The reconciler will be set up as follows -- note that New backups are reconciled on Create/Update, while Queued backups are reconciled when an InProgress backup moves on to another state or when a new backup moves to the Queued state. We also reconcile Queued backups periodically to handle the case of a Velero pod restart with Queued backups, as well as to handle possible edge cases where a queued backup doesn't get moved out of the queue at the point of backup completion or an error occurs during a prior Queued backup reconcile.

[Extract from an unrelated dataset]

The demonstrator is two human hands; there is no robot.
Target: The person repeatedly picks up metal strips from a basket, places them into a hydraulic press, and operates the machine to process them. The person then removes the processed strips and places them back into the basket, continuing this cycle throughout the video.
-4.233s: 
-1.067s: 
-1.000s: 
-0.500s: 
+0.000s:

New backups will be queued: Phase will be set to `Queued`, and `QueuePosition` will be set to a int value incremented from the highest current `QueuePosition` value among Queued backups.
Queued backups will be removed from the queue if runnable:
1) If the total number of backups either InProgress or ReadyToStart is greater than or equal to the concurrency limit, then exit without removing from the queue.

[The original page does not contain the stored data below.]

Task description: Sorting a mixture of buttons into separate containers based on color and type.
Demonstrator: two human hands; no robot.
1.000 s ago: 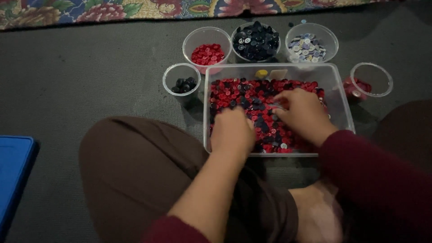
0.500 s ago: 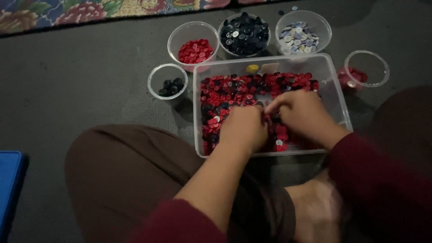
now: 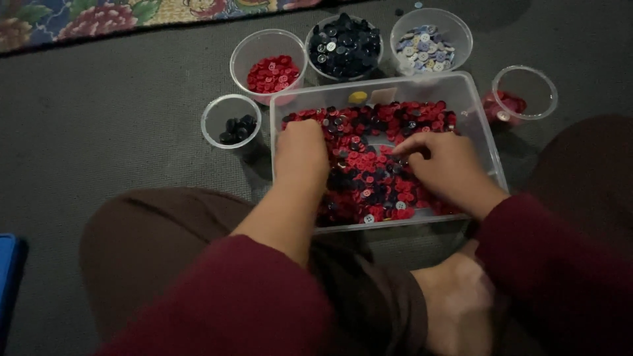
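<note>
A clear rectangular plastic bin (image 3: pixel 476 118) on the floor holds a heap of red and dark buttons (image 3: pixel 369 178). My left hand (image 3: pixel 301 153) lies palm down on the left side of the heap, fingers curled into the buttons. My right hand (image 3: pixel 443 165) rests on the right side, its fingertips pinching among the buttons near the middle; whether it holds one I cannot tell. One yellow button (image 3: pixel 358 97) lies at the bin's far edge.
Clear cups ring the bin: red buttons (image 3: pixel 270 72), dark buttons (image 3: pixel 345 47), pale buttons (image 3: pixel 427 49), a small cup of black buttons (image 3: pixel 232 126), and a cup with red pieces (image 3: pixel 521 100) at the right. A floral rug edge (image 3: pixel 99 16) runs along the top. My knees frame the bin.
My left hand has slid forward to the bin's left side. My right hand has shifted toward the middle of the heap. The camera view has drifted, so everything sits lower and more to the left.
</note>
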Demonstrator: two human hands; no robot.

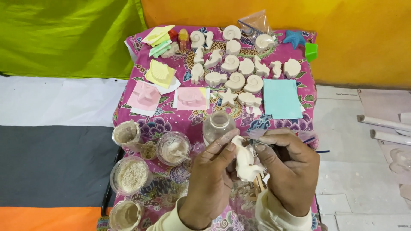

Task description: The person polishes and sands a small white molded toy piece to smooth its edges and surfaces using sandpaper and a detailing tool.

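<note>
My left hand point(210, 176) grips a white plaster figure point(245, 160), shaped like a small animal, from its left side. My right hand point(289, 167) is closed around a thin tool whose dark tip point(319, 151) pokes out to the right, and its fingers rest against the figure's right side. Both hands hover over a pink flowered cloth point(167, 117) on a low table. A clear glass jar point(217, 125) stands just beyond the figure.
Several white plaster shells, a star point(227, 97) and fish lie at the back of the cloth with pink point(144, 96) and yellow moulds point(160, 73). Cups of powder and paste point(129, 174) stand at left. A turquoise sheet point(281, 98) lies at right.
</note>
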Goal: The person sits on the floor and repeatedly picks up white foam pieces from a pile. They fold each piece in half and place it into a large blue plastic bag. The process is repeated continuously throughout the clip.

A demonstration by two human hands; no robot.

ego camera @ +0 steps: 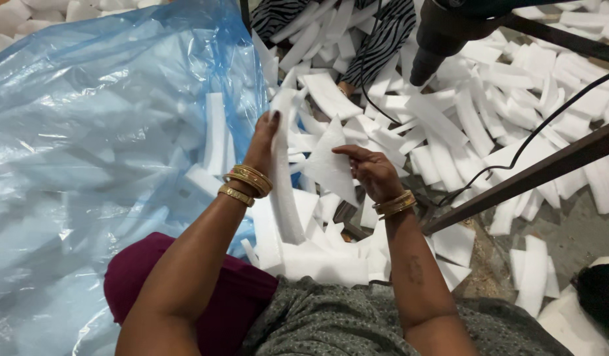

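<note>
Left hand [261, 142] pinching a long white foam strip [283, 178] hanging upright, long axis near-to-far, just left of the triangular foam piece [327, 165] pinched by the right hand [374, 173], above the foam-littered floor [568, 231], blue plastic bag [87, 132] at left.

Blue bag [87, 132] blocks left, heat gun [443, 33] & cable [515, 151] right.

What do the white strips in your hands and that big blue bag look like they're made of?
Long white strip in the left hand: probably thin foam sheet, matte, bending limply. Triangular white piece in the right hand: looks the same. Large blue bag: thin translucent plastic film, glossy, wrinkled.
</note>
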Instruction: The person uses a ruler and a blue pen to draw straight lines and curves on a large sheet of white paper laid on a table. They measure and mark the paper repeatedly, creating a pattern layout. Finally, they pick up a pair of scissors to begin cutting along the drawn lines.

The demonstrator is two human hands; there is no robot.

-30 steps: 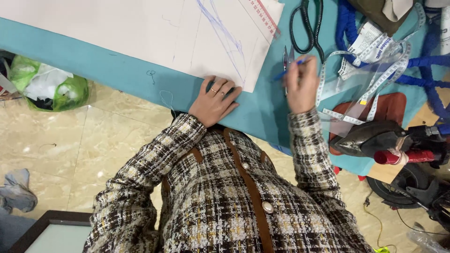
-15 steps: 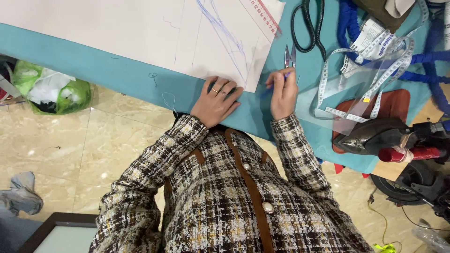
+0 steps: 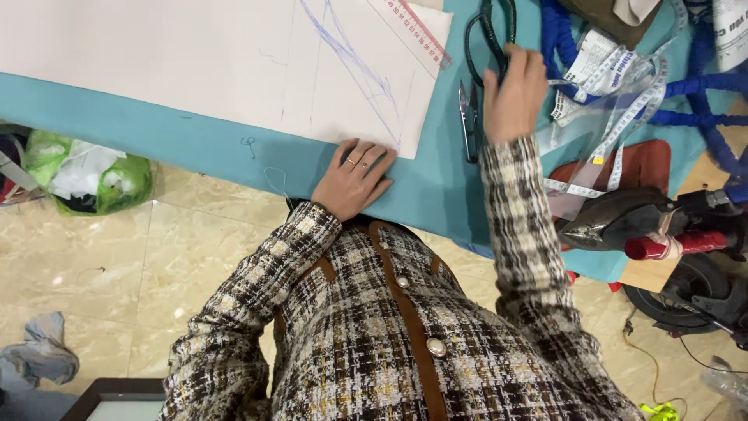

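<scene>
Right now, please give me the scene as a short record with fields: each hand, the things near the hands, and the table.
left hand: flat on the teal table cover, fingertips at the corner of the paper sheet
right hand: on the handles of the black scissors
thread snips: lying on the cover, just left of the right hand
paper sheet: white, with blue drawn lines
ruler: on the paper
measuring tape: right of the right hand
table cover: teal

A brown-and-cream checked tweed jacket (image 3: 374, 343) with brown trim, pearl buttons, and a finger ring (image 3: 352, 162).
</scene>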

2) If the current backup overlaps with any InProgress, ReadyToStart, or Queued backup with `QueuePosition < currentBackup.QueuePosition` then exit without removing from the queue.

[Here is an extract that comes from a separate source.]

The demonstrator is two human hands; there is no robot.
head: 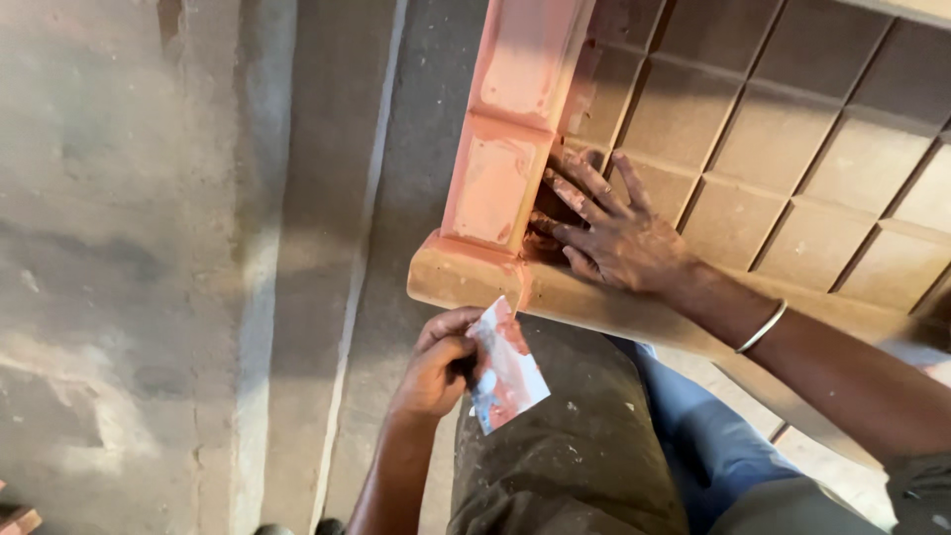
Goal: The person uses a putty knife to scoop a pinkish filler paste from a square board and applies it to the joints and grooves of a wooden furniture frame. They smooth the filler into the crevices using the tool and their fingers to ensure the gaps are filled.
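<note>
My left hand (pixel 436 372) grips a small flat card (pixel 507 369) smeared with reddish putty, held just below the panel's lower rail. My right hand (pixel 609 228) lies flat, fingers spread, on a brown wooden panel (pixel 773 149) divided into square recesses. Its fingertips press into the corner where the recesses meet a pinkish-red coated upright frame piece (pixel 510 119). A metal bangle (pixel 761 327) sits on my right wrist. The lower rail (pixel 466 277) of the panel is bare light wood with a red-stained edge.
A grey concrete floor (pixel 149 248) with long seams fills the left half. My knee in dusty olive trousers (pixel 575 436) and a blue cloth (pixel 703 426) lie under the panel at the bottom right. A reddish object (pixel 15 515) pokes in at the bottom left corner.
</note>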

3) If we get here, the backup is runnable. To resolve a potential race condition where an InProgress backup completes between reconciling the backup with QueuePosition `n-1` and reconciling the current backup with QueuePosition `n`, we also check to see whether there are any runnable backups in the queue ahead of this one. The only time this will happen is if a backup completes immediately before reconcile starts which either frees up a concurrency slot or removes a namespace conflict. In this case, we don't want to run the current backup since the one ahead of this one in the queue (which was recently passed over before the InProgress backup completed) must run first. In this case, exit without removing from the queue.
4) If we get here, remove the backup from the queue by setting Phase to `ReadyToStart` and `QueuePosition` to zero. Decrement the `QueuePosition` of any other Queued backups with a `QueuePosition` higher than the current backup's queue position prior to dequeuing. At this point, the backup reconciler will start the backup.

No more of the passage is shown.